People throng in the ill-tempered bustle outside Victoria Station, commuters dodging and weaving their way through clouds of smokers and bewildered tourists. In their midst, I see a small black boy asleep in a pushchair. Profound peace sits as lightly on the child’s sweet face as a mother’s kiss, and spotting him feels like a bright moment of grace on another grey winter’s day. Behind the pushchair stands his mother, no more than nineteen or twenty, smoking a fag, talking so animatedly to her friend that her large, gold earrings sway.

4 comments:

Katherine said...

Every time I read these posts I think of the word puddle. The way the breath on a wintry evening puddles the night air.

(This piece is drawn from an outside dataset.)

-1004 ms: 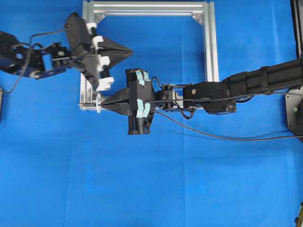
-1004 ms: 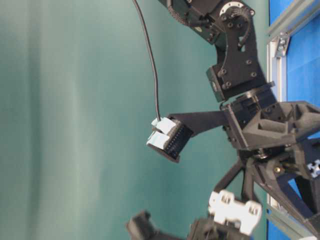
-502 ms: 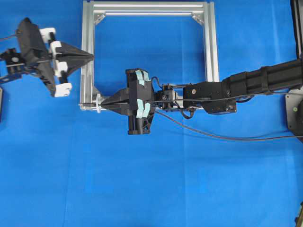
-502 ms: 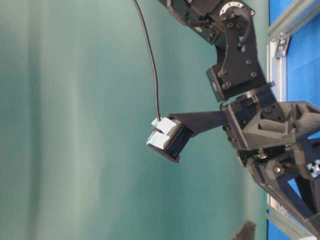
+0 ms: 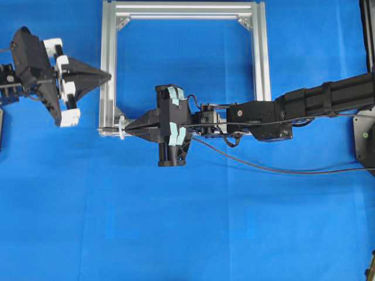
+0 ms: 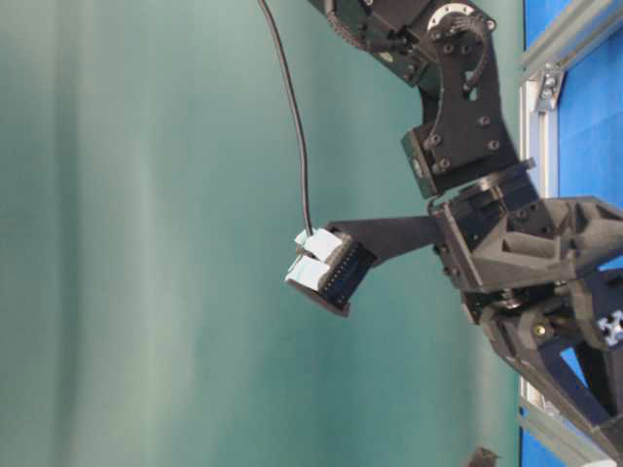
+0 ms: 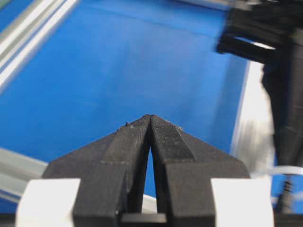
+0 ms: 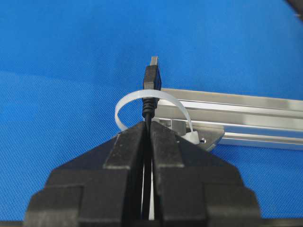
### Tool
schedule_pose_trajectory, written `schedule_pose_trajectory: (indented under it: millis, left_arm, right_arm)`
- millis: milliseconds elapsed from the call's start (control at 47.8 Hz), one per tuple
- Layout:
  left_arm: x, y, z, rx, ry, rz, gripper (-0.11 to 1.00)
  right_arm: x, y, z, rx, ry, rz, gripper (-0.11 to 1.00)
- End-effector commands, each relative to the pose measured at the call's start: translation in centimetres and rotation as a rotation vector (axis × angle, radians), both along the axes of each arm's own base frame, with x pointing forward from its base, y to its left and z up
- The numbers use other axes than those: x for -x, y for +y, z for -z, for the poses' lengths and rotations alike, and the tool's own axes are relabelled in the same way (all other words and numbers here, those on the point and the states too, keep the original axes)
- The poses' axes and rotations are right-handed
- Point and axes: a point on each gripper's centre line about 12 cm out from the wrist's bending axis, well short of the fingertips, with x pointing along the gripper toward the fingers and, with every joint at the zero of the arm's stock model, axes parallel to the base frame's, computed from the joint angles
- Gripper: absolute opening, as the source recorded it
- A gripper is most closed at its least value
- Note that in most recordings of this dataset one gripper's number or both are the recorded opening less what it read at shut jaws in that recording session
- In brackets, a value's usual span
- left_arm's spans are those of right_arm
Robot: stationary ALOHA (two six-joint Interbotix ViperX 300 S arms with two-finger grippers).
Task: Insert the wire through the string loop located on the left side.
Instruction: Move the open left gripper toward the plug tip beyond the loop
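The square silver aluminium frame [image 5: 184, 12] lies on the blue tabletop [image 5: 187, 234] at upper centre of the overhead view. The right gripper [image 8: 147, 126] is clenched on the thin black wire with its small black plug [image 8: 151, 78]. The plug protrudes through the white string loop [image 8: 137, 98] at the frame's lower-left corner.

Risk: the loop is flexible, so the plug may slip back out when the grip opens.

The left gripper [image 5: 108, 76], at upper left, is clenched and empty, well apart from the plug.
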Motion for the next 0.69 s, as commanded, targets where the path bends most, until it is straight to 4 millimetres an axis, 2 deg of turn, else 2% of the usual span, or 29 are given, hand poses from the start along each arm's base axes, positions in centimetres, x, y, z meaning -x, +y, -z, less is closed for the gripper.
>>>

This one is an urban polaroid. Ahhh.

Pawlie Kokonuts said...

Am I out of place and out of sorts to comment on the adjective 'black'? If he were white, would the adjective 'white' be apt? And what about the mother and friend? Are such descriptors appropriate? My point, gently offered, hearkens back to a story I wrote many years ago and shared with a colleague, who happened to be a black woman. She pointed out the racial disparities in the scene I wrote and instructed me to let the scene play out naturally. Just a thought. Just one man's soft-spoken thought.

Glamourpuss said...

Pawlie
I take your point, and it is something I considered, but the child's beautiful face was key here, and I wanted to communicate what that face looked like.

The point about the station is that it is full of adults, workers, and this little group was different and in the middle and I wanted to get that across - London is such a melting pot and all sorts of people live side by side.

Finally, I don't believe that the adjective 'black' is as politicised here as it is in the USA, and thus my description is just that, a description rather than a statement about racial stereotyping.

Puss

Pawlie Kokonuts said...

Understood -- and well said. Thanks for not taking offense; did not think you would, since none was meant.